An effective animal health program is an essential part of a successful dairy goat management program. Good feeding and breeding will not result in maximum production if goats are not kept in good health.
Since each herd is different, you should work with a veterinarian to create a herd health plan. Keep good records for each animal regarding medications, vaccinations, dewormers, injuries, production, breeding, and culling. Use this information to plan your herd health program. Prevention with a good herd health plan is usually less expensive than treating disease.
The best economic returns are realized when disease problems are at a minimum. Because the symptoms of some diseases are so similar -- for example, white muscle disease, polyarthritis, caprine arthritis encephalitis (CAE), tetanus -- you need to work closely with a veterinarian, specifically one familiar with dairy goats, if possible. In some cases, you may have to select a veterinarian that you like and allow him or her to gain experience with dairy goats in your herd. The veterinarian has the training to provide a diagnosis or the means of obtaining a diagnosis when a disease occurs. The veterinarian should also be familiar with products for treating goats as well as current regulations and health requirements for shipping animals.
Observation and Records
Spending a few minutes every day watching your animals is time well spent. You can learn the normal behavior and attitude of your goats and then can recognize anything that may be wrong. This knowledge is one of the most important characteristics of a good herder.

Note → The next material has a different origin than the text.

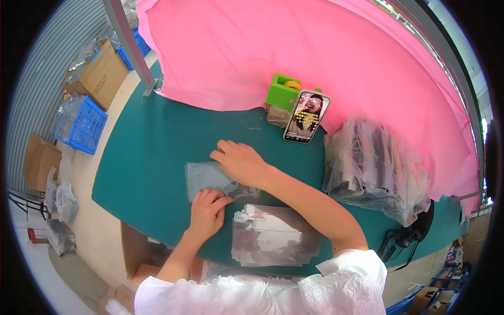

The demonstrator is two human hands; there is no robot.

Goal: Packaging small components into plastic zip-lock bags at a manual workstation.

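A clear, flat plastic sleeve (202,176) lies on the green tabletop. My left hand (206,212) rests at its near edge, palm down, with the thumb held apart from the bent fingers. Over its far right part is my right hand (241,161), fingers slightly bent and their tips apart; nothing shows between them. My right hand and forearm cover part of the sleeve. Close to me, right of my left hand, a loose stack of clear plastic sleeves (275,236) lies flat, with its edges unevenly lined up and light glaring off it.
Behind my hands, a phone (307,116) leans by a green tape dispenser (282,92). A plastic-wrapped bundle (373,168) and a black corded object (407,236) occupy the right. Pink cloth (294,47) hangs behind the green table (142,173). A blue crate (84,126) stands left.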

If abnormal behavior is observed, use common sense, experience, knowledge, and your physical senses to determine the problem. Don’t overlook the obvious.
A physical exam may show an abscess, cut, or bruise. Ask questions. How is the behavior abnormal? Is the head down, or are the ears drooping? Is the animal off-feed? Is it sweating or shivering? Is the respiratory rate normal at 12-20 breaths/minute? Is there a fever? Temperatures range from 101.7-103.5°F, with an average of 102.3°F. Is the heart rate normal at 70-100 beats/minute? Has this disease occurred previously?
Record all observations on a permanent record. Do you have a record of these same symptoms at another time? Has your veterinarian seen these diseases in other herds?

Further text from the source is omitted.